The last time I finished 99% better than the field was when I used to take those standardized math tests in elementary school. I remember three years in a row — from 4th grade through 6th — I got a scholarship from Johns Hopkins University for scoring in the 97th percentile or better. That was cool.

Week One was not typical in that regard; I doubt very much I will score this well in the next 16 weeks. It just happened that I hit a perfect 6-for-6 in games I put a 100% confidence on, and the only games I lost — Cincinnati and Houston — I put a lower confidence in than did FiveThirtyEight. Now if only I could do the same thing with the stock market.

So what does any of this mean? I don’t know, exactly. Maybe I am hate-watching the NFL and it’s making me a more informed football person.

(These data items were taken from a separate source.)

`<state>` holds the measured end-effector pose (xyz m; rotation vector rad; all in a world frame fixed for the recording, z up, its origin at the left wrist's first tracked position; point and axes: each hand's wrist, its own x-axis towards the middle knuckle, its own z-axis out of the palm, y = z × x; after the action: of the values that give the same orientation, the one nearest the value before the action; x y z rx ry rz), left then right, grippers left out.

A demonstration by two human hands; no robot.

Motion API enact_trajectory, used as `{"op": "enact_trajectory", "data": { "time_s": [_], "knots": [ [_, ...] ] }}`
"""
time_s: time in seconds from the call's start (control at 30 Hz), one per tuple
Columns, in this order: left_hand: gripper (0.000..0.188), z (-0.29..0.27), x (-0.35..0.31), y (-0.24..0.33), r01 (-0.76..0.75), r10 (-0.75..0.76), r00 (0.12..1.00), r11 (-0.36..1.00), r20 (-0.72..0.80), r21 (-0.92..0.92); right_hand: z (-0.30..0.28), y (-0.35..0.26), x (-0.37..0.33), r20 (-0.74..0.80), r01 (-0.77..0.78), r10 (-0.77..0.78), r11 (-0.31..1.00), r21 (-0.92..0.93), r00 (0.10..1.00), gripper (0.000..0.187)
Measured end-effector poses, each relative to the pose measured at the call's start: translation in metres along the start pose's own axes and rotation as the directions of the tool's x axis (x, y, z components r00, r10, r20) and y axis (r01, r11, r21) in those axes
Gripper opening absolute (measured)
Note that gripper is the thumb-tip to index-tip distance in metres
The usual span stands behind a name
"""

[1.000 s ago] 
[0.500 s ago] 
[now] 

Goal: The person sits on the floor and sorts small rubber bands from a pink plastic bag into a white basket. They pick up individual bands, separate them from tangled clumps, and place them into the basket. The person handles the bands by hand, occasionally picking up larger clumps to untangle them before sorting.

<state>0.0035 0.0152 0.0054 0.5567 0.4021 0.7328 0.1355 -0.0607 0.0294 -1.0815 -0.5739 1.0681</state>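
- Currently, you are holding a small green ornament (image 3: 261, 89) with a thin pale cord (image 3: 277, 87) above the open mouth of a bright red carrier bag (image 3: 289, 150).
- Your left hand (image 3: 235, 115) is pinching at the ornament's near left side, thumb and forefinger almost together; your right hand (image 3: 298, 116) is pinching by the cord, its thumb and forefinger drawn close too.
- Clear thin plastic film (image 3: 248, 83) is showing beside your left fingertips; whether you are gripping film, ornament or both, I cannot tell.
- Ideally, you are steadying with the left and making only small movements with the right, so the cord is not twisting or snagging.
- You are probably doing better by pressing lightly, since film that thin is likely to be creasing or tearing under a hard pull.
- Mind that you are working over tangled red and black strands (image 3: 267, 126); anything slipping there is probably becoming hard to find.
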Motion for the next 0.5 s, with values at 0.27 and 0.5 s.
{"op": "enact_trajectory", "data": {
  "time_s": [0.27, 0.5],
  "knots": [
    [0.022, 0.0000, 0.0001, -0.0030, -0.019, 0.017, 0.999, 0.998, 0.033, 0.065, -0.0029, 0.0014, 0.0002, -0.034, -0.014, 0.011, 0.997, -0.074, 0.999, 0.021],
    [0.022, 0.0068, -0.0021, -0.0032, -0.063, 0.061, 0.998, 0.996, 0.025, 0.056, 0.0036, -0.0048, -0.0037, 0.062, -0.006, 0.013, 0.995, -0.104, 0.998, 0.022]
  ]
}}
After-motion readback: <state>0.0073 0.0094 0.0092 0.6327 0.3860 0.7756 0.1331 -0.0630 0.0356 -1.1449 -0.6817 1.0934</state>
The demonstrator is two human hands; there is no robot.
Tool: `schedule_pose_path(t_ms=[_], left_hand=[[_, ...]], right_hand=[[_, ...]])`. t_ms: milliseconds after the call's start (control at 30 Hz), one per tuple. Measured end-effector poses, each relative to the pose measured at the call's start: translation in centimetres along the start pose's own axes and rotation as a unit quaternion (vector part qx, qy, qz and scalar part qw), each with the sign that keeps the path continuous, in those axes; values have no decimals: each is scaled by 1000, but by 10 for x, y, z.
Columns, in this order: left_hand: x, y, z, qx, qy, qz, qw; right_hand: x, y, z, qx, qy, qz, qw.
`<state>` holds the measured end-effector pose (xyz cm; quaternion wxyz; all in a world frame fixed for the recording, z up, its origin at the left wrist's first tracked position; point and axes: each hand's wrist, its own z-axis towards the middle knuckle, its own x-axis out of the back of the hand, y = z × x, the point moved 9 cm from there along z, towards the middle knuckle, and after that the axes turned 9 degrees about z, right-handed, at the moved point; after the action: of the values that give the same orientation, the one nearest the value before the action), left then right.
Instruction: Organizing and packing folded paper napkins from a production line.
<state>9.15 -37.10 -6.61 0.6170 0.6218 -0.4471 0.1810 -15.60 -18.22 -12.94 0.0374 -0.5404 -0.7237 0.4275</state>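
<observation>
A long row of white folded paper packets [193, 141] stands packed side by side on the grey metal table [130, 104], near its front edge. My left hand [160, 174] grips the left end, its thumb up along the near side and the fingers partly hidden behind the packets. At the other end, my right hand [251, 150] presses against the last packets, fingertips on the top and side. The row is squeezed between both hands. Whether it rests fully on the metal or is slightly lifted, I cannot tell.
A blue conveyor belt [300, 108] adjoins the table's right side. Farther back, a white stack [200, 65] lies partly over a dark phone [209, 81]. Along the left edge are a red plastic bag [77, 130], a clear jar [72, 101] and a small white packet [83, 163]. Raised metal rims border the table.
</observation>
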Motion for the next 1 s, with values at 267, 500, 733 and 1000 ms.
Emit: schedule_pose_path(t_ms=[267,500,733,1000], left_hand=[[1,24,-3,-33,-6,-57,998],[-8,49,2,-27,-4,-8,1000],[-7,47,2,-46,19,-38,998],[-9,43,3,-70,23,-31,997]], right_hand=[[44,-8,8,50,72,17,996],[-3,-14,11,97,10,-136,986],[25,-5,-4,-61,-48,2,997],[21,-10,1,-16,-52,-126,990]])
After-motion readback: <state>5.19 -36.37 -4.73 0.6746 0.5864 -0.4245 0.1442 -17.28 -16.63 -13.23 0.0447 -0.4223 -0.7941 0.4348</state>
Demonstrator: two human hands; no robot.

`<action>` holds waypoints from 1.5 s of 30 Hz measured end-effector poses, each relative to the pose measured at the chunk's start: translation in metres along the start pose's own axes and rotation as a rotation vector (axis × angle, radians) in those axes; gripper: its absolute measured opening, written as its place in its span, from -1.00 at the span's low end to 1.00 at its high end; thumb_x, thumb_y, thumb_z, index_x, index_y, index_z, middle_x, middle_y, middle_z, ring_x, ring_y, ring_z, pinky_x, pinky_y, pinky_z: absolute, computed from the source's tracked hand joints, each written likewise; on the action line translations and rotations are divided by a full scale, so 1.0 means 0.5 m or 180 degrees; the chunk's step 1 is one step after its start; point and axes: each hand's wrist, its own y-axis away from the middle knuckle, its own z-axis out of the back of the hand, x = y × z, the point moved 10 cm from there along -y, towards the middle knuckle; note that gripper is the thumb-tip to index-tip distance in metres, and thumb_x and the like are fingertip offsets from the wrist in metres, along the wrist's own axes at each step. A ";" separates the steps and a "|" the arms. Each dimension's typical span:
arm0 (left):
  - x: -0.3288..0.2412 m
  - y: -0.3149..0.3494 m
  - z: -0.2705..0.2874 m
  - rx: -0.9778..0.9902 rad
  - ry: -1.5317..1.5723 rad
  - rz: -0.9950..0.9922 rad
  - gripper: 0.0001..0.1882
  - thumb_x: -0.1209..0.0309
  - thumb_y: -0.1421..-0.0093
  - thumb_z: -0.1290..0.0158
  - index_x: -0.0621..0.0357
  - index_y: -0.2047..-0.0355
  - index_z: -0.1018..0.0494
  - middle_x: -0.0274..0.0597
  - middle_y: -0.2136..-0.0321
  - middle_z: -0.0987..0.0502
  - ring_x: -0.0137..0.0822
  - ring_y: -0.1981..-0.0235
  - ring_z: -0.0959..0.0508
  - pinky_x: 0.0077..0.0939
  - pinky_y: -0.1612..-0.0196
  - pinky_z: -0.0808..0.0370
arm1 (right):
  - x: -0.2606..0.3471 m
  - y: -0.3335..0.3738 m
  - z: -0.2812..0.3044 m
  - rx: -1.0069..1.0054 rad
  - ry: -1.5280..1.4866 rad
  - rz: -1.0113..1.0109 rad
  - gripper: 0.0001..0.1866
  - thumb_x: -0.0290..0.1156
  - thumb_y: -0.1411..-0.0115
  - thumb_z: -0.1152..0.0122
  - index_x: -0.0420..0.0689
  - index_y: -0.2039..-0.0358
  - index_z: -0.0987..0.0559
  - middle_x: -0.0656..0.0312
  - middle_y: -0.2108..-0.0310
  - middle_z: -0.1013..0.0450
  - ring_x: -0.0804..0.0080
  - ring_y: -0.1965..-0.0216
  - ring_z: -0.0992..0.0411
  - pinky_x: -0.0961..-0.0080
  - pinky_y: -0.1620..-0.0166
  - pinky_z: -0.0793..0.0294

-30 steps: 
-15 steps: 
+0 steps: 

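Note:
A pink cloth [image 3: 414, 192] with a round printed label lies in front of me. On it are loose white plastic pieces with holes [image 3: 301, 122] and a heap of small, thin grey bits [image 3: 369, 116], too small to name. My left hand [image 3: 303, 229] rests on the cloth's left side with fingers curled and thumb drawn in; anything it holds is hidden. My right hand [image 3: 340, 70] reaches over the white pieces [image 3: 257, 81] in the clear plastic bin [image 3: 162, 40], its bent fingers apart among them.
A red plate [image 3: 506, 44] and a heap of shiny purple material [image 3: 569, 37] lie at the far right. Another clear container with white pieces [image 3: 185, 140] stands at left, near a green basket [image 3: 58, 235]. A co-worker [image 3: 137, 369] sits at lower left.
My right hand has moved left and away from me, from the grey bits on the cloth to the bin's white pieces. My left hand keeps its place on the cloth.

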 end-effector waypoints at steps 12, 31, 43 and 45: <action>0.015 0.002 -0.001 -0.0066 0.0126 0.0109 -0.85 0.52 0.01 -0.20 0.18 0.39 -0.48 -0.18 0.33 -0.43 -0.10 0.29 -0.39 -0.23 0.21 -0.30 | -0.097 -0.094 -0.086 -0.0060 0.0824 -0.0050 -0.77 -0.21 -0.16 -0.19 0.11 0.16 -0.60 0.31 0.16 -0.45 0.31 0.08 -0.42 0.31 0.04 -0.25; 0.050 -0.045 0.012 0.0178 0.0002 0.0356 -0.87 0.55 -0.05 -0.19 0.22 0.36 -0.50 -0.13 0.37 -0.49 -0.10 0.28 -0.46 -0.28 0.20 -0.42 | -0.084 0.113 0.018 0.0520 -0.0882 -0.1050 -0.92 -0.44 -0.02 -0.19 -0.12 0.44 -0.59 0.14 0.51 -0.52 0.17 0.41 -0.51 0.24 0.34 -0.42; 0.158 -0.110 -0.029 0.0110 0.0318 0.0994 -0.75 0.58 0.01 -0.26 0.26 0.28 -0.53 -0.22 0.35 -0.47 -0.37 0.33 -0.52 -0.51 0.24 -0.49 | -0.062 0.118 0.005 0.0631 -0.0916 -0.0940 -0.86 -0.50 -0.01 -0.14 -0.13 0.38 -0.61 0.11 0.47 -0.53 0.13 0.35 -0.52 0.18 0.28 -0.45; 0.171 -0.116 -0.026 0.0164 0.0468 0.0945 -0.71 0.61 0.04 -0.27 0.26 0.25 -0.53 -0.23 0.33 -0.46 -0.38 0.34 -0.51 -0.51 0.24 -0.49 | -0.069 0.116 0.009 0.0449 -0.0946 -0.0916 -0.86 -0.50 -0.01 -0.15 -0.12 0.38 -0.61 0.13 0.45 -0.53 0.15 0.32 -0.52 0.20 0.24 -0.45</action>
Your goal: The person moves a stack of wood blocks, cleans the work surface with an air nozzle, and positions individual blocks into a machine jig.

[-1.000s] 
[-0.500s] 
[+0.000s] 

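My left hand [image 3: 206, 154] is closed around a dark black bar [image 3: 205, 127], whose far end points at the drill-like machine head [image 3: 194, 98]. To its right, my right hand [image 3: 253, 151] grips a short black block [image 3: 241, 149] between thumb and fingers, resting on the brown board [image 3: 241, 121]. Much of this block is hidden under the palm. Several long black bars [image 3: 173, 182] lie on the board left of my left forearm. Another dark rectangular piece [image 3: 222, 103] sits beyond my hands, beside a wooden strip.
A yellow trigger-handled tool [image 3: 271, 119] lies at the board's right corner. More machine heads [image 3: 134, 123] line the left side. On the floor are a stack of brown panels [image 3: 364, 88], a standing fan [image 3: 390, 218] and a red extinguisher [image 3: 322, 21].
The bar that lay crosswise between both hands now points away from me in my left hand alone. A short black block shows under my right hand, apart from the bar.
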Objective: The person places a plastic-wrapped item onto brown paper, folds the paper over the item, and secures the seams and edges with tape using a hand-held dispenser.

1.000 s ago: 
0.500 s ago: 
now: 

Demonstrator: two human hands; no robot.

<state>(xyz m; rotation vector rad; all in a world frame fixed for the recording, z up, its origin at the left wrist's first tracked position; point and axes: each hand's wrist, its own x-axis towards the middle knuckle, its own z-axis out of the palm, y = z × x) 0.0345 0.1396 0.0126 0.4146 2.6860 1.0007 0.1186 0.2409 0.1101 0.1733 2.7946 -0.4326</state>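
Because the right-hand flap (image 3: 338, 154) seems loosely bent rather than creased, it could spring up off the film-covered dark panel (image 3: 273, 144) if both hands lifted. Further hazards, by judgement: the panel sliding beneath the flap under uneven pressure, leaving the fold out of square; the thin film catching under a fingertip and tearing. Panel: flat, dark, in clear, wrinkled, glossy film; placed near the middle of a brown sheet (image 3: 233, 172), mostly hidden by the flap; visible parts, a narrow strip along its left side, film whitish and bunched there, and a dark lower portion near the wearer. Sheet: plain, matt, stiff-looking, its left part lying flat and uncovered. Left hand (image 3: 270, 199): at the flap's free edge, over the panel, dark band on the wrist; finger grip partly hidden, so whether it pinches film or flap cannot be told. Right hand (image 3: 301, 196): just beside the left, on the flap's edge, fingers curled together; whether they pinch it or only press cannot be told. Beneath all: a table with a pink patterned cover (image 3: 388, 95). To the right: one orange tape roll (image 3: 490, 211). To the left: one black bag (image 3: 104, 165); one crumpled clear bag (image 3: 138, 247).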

Maybe a wedge doesn’t truly exist that would pull me far enough away from my favorite sports teams to make much of a difference. I can bitch about the NFL until the cows come home, but if my eyes are still glued to the games, and to my fantasy football app, then who is the dummy in this situation?

The NFL is not going to exist in 30 years, and professional sports will be a better place when that happens. For the time being, though, even with the longterm brain damage and domestic violence and blackballing of Colin Kaepernick, I’m still here. At least I pay attention to what really matters. That has to count for something, right?